## WHAT IS EXPECTED
The response must consist of the lines below from the one with "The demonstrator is" through the one with "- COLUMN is", exactly as they appear and with both ends kept.

## RECORDS SHOWN

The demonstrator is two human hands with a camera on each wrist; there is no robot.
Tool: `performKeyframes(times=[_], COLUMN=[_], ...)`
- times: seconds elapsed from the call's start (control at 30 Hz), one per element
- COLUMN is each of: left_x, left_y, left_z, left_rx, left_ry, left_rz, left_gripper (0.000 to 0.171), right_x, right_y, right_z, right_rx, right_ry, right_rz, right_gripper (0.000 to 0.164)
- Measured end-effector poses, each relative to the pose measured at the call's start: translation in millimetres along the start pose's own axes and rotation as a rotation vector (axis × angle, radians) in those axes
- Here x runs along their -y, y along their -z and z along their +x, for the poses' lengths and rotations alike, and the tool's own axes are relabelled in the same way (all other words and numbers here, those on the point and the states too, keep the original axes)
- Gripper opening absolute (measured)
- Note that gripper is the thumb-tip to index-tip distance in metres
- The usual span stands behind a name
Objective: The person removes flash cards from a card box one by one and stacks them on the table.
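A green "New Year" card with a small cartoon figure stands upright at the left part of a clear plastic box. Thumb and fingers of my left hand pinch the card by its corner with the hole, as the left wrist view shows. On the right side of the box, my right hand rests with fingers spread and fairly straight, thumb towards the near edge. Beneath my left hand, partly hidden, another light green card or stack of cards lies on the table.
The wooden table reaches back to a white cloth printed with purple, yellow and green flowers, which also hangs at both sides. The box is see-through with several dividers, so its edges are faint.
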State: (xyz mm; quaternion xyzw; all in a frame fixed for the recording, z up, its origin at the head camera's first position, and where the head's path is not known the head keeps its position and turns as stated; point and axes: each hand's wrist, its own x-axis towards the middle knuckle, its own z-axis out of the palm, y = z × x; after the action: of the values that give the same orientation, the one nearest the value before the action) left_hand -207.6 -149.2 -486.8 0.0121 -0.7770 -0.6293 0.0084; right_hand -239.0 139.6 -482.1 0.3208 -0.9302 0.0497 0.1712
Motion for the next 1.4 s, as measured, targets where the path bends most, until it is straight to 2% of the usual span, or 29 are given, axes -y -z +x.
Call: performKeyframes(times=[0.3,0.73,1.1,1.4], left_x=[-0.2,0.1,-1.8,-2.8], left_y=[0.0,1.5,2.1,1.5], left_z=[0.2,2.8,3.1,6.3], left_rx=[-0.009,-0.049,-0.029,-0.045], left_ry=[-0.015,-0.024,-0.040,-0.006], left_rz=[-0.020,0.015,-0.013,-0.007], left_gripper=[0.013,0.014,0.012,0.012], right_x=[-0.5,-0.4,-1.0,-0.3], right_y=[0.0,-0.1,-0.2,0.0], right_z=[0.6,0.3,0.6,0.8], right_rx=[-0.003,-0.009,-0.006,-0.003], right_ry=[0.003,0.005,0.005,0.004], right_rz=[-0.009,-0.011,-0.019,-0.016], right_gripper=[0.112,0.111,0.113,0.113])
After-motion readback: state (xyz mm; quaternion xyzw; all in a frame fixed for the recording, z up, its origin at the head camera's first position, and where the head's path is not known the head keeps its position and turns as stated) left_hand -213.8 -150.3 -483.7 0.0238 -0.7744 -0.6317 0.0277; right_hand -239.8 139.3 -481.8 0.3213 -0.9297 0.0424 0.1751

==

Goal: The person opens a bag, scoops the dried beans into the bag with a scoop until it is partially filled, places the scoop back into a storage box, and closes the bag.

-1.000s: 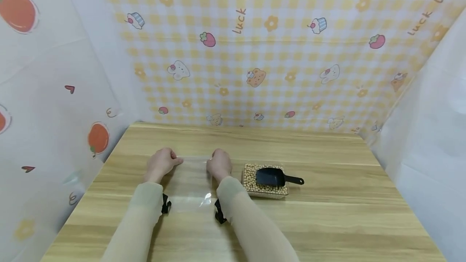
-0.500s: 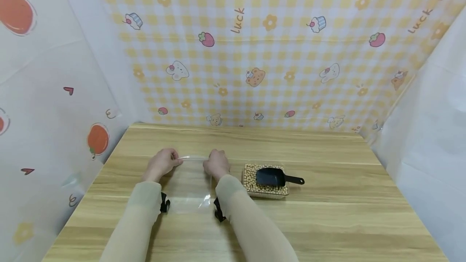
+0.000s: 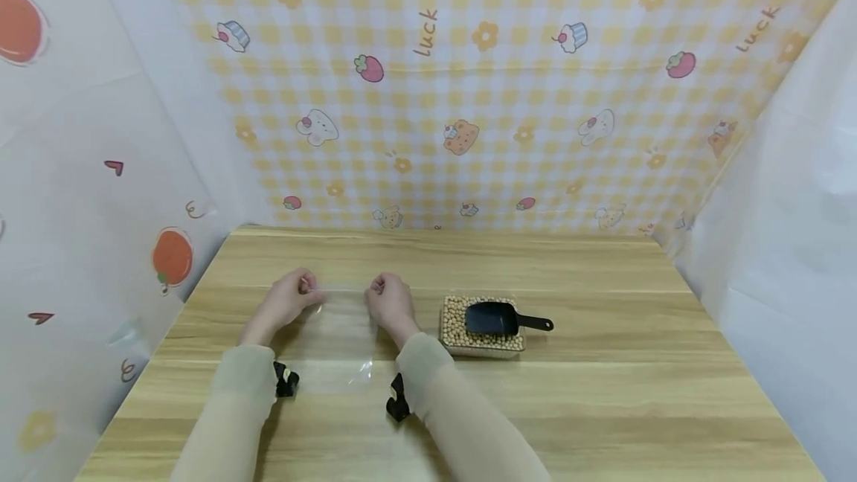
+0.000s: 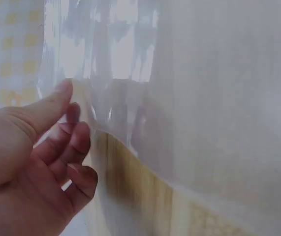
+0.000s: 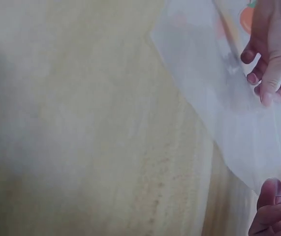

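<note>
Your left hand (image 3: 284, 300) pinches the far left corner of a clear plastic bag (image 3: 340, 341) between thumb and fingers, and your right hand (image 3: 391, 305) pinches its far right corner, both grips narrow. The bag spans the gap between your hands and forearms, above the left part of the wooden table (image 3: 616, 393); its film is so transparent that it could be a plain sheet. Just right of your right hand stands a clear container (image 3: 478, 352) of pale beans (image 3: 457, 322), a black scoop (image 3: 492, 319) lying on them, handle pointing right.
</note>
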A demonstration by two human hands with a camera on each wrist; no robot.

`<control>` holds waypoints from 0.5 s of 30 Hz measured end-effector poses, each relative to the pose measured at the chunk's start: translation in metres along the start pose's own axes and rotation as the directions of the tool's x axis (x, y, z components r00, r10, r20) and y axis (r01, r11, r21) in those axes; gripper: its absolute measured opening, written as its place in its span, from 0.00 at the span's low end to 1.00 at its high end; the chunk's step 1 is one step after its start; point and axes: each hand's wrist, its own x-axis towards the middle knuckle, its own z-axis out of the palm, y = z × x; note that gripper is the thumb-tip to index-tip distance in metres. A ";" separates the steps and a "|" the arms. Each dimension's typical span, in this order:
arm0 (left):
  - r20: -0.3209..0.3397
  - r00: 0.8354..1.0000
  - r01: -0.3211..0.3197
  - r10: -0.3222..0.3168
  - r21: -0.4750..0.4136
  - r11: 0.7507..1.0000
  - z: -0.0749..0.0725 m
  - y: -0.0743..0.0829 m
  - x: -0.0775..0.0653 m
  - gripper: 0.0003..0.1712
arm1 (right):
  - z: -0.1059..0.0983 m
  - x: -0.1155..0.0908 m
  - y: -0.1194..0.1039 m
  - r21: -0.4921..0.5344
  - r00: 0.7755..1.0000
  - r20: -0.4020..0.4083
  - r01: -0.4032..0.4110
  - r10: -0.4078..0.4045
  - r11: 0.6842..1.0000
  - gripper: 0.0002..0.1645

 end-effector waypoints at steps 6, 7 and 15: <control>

## SOLVED EXERCISE
The demonstrator is two human hands with a camera on each wrist; there is no robot.
Tool: `performKeyframes(times=[_], COLUMN=[_], ...)`
- times: seconds elapsed from the call's start (control at 30 Hz), one per element
- COLUMN is each of: left_x, left_y, left_z, left_rx, left_ry, left_rz, left_gripper (0.000 to 0.171), right_x, right_y, right_z, right_rx, right_ry, right_rz, right_gripper (0.000 to 0.164)

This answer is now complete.